### [Work task]
Return each line of the data below exactly, omitting any pictures.

[Start of Attachment]

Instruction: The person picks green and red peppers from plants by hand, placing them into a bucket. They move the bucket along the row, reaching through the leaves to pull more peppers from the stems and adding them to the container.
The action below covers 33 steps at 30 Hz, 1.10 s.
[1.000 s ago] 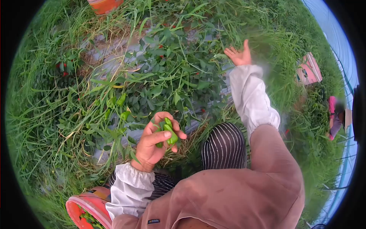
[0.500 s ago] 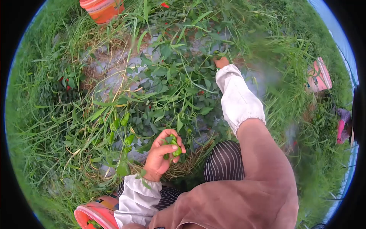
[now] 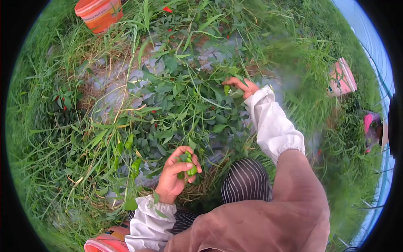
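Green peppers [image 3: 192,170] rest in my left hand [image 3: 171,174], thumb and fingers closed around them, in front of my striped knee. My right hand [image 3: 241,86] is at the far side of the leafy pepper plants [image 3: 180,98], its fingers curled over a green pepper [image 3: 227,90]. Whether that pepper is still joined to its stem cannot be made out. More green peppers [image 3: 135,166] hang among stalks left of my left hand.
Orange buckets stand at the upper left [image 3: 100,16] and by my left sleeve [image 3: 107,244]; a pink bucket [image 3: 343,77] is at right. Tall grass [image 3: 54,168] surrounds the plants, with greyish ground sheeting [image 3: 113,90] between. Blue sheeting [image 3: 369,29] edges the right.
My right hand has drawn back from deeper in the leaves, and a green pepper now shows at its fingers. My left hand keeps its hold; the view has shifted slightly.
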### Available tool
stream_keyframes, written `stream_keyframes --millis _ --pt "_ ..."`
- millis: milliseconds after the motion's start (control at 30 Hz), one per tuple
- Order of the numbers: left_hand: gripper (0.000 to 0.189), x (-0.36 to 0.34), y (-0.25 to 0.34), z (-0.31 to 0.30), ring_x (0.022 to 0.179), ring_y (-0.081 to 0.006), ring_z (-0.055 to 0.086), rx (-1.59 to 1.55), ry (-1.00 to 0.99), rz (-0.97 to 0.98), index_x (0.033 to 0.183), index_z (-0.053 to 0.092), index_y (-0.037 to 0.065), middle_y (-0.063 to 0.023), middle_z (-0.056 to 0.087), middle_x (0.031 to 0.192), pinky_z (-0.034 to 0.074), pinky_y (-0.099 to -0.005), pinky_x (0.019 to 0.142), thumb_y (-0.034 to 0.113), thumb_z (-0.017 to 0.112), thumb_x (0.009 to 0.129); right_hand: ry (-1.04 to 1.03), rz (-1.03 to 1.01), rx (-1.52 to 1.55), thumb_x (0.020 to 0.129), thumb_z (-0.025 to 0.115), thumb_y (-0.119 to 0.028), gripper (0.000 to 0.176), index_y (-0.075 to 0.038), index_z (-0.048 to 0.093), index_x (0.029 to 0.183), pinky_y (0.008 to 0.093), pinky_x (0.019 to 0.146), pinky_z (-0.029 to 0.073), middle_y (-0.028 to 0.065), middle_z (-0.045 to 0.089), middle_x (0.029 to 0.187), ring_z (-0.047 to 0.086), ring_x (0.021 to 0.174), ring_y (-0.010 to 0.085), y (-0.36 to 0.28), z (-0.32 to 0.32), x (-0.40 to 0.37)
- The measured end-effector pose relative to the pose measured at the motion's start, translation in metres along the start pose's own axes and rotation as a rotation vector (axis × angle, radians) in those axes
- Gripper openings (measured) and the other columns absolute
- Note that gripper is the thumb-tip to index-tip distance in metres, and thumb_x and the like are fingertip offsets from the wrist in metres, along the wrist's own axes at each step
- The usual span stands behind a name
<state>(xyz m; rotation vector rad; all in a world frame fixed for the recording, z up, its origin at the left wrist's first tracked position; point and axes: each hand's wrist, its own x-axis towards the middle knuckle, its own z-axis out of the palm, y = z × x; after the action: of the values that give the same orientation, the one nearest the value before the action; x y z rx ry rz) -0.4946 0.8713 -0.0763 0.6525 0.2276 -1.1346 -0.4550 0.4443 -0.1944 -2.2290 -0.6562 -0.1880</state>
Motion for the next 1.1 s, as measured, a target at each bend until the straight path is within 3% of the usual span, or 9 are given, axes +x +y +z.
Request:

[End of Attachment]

### [Output]
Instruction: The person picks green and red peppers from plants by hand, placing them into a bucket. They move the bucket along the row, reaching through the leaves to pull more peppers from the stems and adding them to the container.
The action below covers 33 steps at 30 Hz, 1.10 s.
[1.000 s ago] 
[0.500 s ago] 
[now] 
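Green peppers [image 3: 192,170] rest in my left hand [image 3: 171,174], thumb and fingers closed around them, in front of my striped knee. My right hand [image 3: 241,86] is at the far side of the leafy pepper plants [image 3: 180,98], its fingers curled over a green pepper [image 3: 227,90]. Whether that pepper is still joined to its stem cannot be made out. More green peppers [image 3: 135,166] hang among stalks left of my left hand.
Orange buckets stand at the upper left [image 3: 100,16] and by my left sleeve [image 3: 107,244]; a pink bucket [image 3: 343,77] is at right. Tall grass [image 3: 54,168] surrounds the plants, with greyish ground sheeting [image 3: 113,90] between. Blue sheeting [image 3: 369,29] edges the right.
My right hand has drawn back from deeper in the leaves, and a green pepper now shows at its fingers. My left hand keeps its hold; the view has shifted slightly.
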### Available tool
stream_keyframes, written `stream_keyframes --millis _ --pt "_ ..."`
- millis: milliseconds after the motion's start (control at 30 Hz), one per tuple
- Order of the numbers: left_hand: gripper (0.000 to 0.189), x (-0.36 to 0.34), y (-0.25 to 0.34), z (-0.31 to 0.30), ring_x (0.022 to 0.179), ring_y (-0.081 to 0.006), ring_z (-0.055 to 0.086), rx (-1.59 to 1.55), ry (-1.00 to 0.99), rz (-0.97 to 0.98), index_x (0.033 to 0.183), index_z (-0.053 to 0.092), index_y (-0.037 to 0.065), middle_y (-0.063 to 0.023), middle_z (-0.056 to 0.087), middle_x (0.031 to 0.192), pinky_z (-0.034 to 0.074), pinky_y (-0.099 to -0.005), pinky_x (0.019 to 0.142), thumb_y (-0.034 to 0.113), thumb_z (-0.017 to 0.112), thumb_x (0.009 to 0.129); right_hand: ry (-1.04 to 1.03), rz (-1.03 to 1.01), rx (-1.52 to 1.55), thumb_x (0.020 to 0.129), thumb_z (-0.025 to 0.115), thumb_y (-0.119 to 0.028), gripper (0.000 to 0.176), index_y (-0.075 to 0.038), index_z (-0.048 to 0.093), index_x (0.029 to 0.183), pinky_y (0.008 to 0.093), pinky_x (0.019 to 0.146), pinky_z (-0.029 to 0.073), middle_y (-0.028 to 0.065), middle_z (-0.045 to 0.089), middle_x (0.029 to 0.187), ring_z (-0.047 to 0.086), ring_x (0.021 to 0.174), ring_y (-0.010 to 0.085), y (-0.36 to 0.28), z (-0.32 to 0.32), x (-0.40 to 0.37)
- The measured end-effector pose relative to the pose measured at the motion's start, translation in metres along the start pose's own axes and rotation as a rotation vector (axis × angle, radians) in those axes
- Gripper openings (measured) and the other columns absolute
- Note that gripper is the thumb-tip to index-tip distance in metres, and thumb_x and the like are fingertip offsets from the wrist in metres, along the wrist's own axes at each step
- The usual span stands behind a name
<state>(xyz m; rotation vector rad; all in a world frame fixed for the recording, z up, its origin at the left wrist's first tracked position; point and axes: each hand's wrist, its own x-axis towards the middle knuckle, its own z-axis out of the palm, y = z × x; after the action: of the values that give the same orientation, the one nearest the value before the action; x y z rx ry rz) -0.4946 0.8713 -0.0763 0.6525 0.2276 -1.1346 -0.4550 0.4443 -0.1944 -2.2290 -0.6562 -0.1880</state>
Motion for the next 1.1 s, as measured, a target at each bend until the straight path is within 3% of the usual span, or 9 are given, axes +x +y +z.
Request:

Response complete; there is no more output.